As Casas Bahia formalizaram pedido de recuperação judicial no domingo (16). Em entrevista ao CNN Prime Time, a professora de finanças Vera Bermudo, da FGV, apontou como causa central o descolamento no capital circulante: os ativos de curto prazo da empresa são insuficientes para cobrir o passivo circulante.
Bermudo explicou que a situação foi agravada após a recuperação extrajudicial de 2024, quando dívidas foram alongadas para o longo prazo para ganhar tempo. Na prática, esse adiamento não foi acompanhado das medidas estruturais necessárias — fechamento de lojas e redução de custos — que agora voltaram à pauta e culminaram no anúncio de cerca de 300 lojas a menos e aproximadamente 3 mil demissões.
A especialista destacou ainda o papel do ambiente de juros elevados: "os juros altos não ajudam o varejo", afirmou. Para Bermudo, a combinação entre custo de crédito elevado e decisões de gestão que privilegiaram prazos em vez de eficiência operacional tornou a empresa mais vulnerável.

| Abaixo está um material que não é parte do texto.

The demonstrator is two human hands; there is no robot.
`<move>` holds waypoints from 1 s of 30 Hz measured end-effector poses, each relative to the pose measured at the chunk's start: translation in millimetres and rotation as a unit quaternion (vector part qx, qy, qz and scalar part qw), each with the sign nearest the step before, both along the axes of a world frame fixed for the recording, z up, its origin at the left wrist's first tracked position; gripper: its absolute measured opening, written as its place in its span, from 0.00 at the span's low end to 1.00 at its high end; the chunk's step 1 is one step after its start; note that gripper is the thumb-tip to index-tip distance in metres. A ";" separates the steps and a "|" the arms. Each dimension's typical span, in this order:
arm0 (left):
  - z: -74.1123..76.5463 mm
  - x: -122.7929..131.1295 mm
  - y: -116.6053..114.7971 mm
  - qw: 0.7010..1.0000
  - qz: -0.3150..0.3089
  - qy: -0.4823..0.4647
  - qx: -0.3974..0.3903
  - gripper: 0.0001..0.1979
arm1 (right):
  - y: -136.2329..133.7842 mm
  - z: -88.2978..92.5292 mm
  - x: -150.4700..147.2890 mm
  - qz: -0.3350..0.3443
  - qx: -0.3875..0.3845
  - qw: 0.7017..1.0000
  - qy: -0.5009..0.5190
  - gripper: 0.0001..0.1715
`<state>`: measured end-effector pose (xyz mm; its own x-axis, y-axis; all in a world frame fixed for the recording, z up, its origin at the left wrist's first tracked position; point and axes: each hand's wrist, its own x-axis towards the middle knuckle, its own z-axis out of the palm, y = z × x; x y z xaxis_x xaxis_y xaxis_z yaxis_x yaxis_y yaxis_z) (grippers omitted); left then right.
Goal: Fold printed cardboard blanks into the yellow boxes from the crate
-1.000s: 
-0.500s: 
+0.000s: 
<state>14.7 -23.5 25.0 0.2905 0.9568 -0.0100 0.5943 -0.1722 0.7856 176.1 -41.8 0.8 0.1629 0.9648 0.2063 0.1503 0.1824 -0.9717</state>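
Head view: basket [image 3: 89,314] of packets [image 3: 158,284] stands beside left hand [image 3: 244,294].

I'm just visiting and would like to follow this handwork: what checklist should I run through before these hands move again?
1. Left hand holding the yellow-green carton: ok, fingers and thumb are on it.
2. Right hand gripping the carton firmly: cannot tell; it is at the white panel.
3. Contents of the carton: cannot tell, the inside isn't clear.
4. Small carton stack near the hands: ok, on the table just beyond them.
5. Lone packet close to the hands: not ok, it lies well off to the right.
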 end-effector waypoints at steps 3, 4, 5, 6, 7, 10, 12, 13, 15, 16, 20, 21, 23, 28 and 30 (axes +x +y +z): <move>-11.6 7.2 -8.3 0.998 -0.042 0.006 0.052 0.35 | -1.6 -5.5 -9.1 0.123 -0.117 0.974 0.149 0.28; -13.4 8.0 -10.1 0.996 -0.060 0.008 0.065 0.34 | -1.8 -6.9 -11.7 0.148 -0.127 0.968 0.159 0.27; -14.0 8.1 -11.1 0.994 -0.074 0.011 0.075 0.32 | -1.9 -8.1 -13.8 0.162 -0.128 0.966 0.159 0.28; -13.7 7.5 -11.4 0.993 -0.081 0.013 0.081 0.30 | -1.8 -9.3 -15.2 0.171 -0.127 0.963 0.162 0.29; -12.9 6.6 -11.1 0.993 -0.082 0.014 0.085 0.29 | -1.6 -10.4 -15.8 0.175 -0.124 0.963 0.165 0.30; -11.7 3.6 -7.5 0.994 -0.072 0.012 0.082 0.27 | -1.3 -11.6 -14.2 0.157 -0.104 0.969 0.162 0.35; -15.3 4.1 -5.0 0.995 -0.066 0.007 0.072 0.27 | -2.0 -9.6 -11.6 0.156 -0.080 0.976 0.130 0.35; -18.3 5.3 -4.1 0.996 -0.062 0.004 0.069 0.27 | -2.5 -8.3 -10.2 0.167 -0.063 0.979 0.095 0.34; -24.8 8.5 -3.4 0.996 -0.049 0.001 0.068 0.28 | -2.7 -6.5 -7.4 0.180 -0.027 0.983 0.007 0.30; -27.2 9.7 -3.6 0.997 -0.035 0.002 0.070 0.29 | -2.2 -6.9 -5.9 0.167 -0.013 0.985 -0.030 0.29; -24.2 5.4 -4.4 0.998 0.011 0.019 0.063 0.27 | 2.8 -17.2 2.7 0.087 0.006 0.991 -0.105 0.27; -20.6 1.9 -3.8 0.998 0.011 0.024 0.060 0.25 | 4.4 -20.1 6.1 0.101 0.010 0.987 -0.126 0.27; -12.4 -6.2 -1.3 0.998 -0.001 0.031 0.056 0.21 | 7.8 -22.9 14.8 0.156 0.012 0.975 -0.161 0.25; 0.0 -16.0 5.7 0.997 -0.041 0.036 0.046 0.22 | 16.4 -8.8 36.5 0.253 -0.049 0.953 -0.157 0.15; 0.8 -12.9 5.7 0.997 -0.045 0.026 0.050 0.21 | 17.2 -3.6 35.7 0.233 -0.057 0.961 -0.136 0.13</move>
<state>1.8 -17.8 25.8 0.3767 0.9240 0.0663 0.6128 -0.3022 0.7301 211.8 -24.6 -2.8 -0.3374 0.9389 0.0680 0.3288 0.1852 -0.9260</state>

No processo de recuperação judicial, a legislação estabelece priorização de pagamentos a trabalhadores, impostos e fornecedores, com acionistas por último.
Além do drama humano imediato, o caso serve como sinal de alerta para o setor: reforça a necessidade de parcimônia ao se endividar em ciclos de juros altos e de planos de expansão mais criteriosos. Para credores e concorrentes, a recuperação das Casas Bahia será seguida como termômetro sobre a saúde financeira do varejo e a capacidade de ajuste do modelo operacional.